WHAT THE TASK REQUIRES: Take each line of the entries below that contains "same" and copy it.

DATA IN THIS EXERCISE below:

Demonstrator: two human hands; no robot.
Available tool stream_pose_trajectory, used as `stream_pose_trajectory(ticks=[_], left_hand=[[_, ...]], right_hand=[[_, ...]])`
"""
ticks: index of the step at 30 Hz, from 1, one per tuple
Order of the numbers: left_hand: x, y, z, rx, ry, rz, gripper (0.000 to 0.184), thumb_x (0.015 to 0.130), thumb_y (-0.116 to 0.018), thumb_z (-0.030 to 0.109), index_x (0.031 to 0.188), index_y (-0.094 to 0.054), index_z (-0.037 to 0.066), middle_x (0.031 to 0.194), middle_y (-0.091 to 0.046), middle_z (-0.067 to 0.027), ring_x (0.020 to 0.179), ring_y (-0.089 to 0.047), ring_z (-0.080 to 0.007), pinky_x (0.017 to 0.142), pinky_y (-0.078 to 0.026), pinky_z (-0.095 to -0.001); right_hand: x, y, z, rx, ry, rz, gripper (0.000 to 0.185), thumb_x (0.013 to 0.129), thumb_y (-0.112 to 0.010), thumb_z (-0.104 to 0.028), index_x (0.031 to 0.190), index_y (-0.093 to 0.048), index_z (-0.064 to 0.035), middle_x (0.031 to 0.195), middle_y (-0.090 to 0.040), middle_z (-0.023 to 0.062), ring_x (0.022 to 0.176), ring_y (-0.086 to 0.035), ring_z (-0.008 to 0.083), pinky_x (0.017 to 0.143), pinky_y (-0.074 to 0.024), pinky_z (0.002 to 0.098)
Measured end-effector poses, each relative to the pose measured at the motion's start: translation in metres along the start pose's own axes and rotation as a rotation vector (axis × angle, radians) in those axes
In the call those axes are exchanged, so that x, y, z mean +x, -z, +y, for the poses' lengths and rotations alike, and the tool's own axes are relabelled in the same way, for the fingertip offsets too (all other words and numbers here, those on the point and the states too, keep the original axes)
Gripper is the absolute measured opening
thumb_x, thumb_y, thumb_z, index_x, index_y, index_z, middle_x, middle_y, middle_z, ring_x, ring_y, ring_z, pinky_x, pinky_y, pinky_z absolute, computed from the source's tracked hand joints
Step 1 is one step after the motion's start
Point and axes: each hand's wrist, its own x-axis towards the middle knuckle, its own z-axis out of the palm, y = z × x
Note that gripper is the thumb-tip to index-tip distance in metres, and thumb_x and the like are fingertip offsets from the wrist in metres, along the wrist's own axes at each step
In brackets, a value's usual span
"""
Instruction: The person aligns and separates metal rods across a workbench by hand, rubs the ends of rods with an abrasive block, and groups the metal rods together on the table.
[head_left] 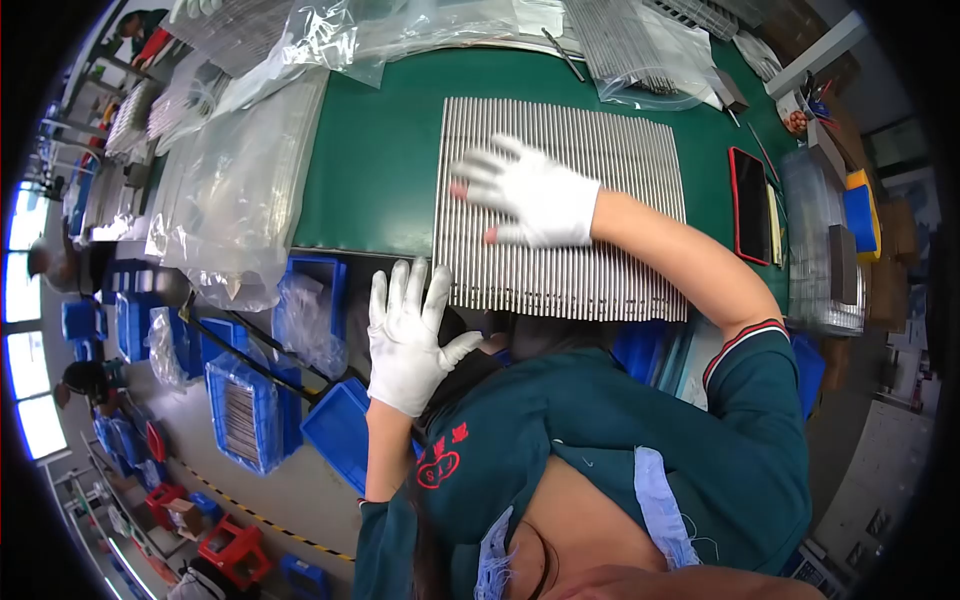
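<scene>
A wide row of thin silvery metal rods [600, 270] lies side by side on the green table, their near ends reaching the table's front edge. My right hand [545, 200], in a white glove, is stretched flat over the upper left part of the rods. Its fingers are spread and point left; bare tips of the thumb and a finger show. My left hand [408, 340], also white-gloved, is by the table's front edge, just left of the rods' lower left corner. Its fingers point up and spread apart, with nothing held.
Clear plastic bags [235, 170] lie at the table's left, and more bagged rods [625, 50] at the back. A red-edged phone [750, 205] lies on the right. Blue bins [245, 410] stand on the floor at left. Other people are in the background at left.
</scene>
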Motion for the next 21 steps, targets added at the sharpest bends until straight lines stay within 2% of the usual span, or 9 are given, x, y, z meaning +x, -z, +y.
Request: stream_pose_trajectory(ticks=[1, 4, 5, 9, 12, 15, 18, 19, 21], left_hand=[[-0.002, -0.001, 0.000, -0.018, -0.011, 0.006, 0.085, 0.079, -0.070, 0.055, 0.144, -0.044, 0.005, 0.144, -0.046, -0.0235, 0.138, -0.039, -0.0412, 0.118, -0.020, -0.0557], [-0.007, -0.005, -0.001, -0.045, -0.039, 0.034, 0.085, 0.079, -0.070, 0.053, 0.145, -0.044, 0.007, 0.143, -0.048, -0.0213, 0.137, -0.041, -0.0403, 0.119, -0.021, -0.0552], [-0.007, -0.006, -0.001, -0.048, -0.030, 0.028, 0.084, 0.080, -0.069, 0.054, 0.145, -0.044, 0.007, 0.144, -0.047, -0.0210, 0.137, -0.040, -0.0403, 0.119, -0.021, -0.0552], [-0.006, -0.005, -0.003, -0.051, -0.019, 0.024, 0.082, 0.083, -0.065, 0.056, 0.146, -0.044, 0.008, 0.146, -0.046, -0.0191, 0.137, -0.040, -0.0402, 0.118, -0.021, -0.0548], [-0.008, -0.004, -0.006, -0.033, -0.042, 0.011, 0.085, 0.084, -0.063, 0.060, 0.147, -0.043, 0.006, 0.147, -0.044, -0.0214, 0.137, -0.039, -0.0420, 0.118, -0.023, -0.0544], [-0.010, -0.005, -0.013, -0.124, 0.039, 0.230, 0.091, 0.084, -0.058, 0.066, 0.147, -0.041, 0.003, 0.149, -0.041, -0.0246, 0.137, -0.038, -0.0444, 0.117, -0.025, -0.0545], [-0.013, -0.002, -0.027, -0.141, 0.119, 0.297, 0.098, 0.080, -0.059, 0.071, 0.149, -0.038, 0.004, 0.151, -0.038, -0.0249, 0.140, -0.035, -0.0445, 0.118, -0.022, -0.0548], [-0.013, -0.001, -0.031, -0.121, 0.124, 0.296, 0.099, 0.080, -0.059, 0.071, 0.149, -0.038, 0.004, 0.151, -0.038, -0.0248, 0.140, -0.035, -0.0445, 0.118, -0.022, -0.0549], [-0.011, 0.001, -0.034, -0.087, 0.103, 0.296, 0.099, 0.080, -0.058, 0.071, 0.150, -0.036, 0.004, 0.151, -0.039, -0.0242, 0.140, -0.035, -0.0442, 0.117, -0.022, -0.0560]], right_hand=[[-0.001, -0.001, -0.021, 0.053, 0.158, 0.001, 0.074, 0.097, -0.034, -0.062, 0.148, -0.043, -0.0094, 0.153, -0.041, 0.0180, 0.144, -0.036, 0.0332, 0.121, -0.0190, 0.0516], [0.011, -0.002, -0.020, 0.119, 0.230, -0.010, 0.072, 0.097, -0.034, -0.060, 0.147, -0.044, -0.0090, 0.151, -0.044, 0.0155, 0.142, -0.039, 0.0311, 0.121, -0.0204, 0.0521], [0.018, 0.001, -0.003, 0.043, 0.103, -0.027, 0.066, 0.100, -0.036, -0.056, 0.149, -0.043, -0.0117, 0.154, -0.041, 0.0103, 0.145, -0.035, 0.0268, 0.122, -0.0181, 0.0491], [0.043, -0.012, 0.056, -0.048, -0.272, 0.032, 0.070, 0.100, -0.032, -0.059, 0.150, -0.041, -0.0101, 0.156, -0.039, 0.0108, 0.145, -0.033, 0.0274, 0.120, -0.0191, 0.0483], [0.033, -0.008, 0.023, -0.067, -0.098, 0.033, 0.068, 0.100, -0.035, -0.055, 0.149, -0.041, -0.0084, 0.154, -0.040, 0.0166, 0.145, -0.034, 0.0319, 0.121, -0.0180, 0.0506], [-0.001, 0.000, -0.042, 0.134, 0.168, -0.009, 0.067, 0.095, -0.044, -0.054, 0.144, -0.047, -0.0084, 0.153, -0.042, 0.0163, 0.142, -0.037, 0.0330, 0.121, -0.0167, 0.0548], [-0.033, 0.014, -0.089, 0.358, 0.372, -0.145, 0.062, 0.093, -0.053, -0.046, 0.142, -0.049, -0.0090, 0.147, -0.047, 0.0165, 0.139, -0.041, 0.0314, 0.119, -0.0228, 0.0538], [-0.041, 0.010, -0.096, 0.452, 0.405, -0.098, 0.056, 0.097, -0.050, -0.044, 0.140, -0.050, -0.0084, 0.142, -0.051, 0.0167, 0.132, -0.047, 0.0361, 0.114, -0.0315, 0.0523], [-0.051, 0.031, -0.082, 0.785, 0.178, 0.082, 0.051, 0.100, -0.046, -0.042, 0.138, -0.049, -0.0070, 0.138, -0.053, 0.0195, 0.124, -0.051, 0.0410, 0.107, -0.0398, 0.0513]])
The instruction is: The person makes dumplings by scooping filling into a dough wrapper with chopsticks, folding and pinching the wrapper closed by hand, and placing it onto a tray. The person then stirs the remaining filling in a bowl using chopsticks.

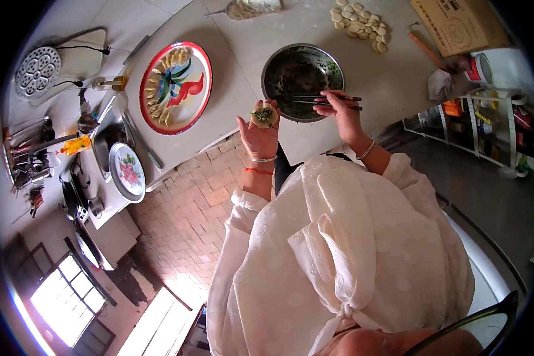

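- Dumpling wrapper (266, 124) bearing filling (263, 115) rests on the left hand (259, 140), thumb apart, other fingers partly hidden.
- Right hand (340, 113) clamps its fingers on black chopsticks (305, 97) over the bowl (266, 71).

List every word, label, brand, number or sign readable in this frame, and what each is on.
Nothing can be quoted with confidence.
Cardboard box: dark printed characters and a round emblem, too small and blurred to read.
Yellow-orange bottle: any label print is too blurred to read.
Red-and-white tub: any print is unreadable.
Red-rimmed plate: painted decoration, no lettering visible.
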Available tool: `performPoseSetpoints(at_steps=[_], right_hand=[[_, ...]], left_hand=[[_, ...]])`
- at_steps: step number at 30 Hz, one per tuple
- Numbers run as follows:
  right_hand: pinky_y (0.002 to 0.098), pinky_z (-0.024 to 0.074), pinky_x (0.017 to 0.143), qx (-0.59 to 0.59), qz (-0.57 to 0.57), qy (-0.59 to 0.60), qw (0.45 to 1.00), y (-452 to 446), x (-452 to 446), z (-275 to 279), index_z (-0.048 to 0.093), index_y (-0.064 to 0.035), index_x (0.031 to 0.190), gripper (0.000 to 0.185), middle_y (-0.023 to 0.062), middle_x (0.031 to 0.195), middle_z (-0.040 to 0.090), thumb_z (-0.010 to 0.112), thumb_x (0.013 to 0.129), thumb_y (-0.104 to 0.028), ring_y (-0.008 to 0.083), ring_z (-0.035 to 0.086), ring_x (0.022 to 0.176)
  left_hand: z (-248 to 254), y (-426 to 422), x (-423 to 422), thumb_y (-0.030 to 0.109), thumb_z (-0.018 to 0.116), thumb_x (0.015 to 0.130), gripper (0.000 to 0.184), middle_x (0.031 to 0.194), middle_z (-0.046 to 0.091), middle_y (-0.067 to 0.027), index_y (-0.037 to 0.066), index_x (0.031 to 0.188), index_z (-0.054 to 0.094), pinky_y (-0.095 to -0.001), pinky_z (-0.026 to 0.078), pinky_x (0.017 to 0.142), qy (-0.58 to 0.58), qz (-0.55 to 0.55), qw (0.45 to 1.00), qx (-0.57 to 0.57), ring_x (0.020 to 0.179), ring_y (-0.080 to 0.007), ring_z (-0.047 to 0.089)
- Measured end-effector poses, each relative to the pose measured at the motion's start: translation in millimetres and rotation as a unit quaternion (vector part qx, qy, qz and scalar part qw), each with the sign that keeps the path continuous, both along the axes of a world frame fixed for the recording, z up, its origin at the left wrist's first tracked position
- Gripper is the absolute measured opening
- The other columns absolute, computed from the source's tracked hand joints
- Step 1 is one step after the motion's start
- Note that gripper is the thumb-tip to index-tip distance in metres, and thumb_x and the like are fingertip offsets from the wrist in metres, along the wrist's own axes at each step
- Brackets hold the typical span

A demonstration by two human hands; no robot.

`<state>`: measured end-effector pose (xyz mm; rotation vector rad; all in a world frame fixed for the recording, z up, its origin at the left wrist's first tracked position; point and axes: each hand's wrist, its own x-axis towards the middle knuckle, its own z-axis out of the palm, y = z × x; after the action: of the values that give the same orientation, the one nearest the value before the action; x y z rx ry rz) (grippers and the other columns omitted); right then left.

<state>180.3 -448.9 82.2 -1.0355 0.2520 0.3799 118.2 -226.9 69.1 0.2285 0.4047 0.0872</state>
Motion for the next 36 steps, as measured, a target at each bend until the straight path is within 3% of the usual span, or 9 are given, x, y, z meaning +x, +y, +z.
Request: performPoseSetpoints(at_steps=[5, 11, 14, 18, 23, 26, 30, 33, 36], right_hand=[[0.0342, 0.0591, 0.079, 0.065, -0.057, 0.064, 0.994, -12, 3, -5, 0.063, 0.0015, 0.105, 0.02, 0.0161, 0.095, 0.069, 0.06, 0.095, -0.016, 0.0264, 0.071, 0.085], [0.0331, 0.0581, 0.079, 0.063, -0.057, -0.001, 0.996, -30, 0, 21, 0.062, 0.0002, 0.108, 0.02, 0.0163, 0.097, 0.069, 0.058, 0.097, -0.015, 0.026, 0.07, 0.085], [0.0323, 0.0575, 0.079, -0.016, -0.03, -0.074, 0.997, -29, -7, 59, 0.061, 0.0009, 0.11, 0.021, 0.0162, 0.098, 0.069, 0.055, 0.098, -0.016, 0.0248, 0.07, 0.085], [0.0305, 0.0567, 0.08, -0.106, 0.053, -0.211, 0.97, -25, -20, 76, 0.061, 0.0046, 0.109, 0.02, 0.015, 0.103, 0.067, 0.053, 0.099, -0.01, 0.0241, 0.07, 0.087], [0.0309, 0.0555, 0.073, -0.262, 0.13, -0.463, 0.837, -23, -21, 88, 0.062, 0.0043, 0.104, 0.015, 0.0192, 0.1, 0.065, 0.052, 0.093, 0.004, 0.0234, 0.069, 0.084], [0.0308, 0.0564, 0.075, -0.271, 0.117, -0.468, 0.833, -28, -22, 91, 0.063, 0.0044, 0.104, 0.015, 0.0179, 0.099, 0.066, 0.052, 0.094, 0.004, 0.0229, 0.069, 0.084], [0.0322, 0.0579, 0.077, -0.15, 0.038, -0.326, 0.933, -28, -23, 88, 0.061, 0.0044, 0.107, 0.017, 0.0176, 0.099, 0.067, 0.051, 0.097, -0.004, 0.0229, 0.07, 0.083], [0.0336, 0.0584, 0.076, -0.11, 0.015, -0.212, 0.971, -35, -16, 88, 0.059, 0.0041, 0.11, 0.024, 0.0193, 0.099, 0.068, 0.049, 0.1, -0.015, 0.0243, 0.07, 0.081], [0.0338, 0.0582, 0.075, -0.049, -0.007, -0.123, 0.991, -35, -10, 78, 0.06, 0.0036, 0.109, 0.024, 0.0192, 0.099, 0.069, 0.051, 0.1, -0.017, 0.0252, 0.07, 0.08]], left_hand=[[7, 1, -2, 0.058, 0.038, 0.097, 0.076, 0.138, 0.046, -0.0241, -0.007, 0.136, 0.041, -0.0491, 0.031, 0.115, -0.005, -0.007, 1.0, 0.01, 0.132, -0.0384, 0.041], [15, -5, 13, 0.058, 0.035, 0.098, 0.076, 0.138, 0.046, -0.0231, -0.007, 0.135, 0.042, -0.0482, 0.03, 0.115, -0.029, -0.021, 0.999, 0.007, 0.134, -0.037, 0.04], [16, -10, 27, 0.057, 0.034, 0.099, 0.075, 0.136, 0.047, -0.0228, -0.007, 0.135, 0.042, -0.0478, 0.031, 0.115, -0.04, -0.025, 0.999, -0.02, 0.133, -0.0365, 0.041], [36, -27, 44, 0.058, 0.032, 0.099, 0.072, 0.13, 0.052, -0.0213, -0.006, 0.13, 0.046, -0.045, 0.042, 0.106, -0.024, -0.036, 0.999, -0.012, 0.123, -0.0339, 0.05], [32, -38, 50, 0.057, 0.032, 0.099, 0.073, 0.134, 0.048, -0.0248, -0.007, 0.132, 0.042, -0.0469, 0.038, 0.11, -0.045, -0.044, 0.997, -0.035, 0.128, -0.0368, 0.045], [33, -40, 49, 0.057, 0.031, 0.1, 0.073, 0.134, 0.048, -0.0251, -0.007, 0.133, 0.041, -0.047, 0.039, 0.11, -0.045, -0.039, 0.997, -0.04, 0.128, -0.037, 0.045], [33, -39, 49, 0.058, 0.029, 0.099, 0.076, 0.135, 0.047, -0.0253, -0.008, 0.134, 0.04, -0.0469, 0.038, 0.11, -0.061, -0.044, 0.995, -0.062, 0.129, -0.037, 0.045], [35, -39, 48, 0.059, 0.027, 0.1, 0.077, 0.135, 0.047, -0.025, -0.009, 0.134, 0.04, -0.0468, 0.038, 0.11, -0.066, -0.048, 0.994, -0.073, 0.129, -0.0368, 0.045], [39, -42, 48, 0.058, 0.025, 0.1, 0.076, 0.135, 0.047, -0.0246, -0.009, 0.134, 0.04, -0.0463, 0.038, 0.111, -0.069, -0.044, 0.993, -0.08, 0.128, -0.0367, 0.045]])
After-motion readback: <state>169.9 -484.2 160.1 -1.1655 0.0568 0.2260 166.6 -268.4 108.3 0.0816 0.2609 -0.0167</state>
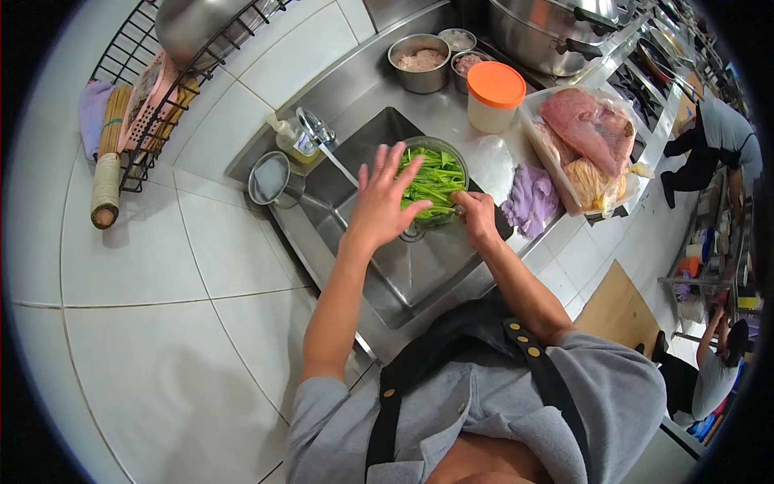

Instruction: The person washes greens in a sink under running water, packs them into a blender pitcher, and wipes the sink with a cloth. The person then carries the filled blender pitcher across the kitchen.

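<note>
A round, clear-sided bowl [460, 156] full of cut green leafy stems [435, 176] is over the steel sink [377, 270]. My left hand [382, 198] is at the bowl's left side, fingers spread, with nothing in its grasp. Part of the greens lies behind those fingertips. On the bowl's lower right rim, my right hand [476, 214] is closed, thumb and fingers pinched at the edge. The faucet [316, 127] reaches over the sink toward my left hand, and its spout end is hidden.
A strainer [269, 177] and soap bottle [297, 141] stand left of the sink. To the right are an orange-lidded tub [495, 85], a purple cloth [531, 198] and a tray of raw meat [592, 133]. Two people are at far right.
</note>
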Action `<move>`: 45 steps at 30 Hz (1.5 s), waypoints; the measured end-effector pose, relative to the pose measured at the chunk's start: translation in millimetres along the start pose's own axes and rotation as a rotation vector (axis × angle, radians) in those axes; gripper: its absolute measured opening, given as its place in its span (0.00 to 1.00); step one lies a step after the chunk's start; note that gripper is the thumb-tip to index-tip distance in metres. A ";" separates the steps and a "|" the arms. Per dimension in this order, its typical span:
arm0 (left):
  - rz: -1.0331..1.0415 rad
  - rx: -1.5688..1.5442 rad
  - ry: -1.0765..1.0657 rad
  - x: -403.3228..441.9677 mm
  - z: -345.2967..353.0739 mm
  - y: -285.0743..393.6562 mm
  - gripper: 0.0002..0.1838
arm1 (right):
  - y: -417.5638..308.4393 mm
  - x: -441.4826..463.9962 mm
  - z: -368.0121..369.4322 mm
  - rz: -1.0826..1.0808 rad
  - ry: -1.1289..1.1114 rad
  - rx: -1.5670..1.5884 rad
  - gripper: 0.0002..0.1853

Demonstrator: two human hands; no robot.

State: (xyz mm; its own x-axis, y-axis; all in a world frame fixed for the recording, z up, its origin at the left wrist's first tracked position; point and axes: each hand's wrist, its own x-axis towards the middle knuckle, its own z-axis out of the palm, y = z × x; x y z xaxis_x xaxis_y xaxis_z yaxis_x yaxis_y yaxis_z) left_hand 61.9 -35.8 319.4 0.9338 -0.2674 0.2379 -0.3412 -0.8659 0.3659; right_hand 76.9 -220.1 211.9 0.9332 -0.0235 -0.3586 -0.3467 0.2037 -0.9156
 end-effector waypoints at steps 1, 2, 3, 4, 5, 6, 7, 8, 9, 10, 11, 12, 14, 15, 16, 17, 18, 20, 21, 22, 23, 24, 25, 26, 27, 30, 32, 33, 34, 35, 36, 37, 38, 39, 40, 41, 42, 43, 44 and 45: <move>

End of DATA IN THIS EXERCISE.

RESULT OF THIS TASK:
In the call those axes are exchanged, so that x, y, z mean +x, -z, +y, for the poses' lengths and rotations alike, and the tool's own axes are relabelled in the same way, for the fingertip offsets too (all other words and numbers here, those on the point and the states too, keep the original axes)
`<state>`: measured end-effector pose (xyz mm; rotation vector rad; all in a world frame fixed for the recording, z up, its origin at the left wrist's first tracked position; point and axes: each hand's wrist, its own x-axis towards the middle knuckle, its own z-axis out of the palm, y = z × x; after the action: of the values that give the same orientation, the one nearest the value before the action; x y z rx ry rz) (grippers and the other columns omitted); right then left.

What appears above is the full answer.